[Opening COLLECTED MATERIAL section]

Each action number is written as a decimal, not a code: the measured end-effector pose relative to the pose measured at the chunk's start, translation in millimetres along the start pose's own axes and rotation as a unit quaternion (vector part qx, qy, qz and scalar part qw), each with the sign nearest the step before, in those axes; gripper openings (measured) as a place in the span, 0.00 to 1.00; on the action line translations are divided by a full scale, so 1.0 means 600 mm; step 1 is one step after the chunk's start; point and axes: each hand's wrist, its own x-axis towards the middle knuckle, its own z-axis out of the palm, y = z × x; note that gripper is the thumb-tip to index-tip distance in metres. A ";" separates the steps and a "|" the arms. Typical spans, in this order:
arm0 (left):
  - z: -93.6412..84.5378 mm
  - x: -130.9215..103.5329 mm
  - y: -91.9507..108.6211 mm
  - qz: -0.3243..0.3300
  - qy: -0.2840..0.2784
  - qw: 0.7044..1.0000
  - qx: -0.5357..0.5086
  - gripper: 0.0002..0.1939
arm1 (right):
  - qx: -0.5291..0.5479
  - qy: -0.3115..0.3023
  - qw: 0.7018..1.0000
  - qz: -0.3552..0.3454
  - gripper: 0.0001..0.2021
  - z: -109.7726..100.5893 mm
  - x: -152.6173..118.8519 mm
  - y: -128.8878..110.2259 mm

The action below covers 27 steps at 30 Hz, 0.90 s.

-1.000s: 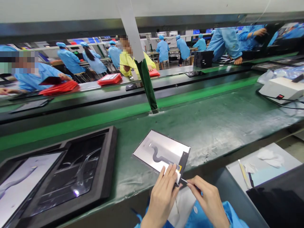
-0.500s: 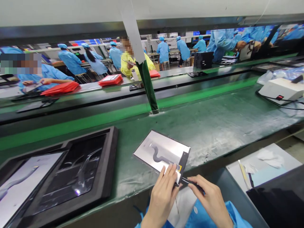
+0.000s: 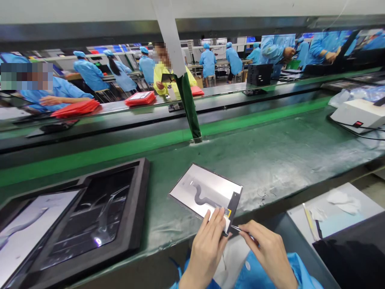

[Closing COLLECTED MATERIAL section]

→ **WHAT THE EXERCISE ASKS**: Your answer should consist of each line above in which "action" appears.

→ **YOUR RESPONSE**:
Each action number is written as a decimal, not a code: the measured end-effector pose relative to the pose measured at the chunk's start, translation in millimetres along the start pose's own axes and rotation as a unit quaternion (vector part qx, qy, qz and scalar part qw), each with the sign nearest the step before, in those axes; gripper openings (measured) as a place in the span, 0.00 to 1.00; on the action line translations are divided by a full scale, so 1.0 means 600 mm; step 1 is one step after the chunk's start; point and axes: each hand's wrist, its own x-axis towards the middle knuckle, its own z-axis out of the palm, y = z × x; note that gripper is the thumb-tip to index-tip distance in metres. A ";" separates the steps and a "|" the arms. Typical spans, in this order:
The action below covers 27 steps at 30 Hz, 0.90 s.

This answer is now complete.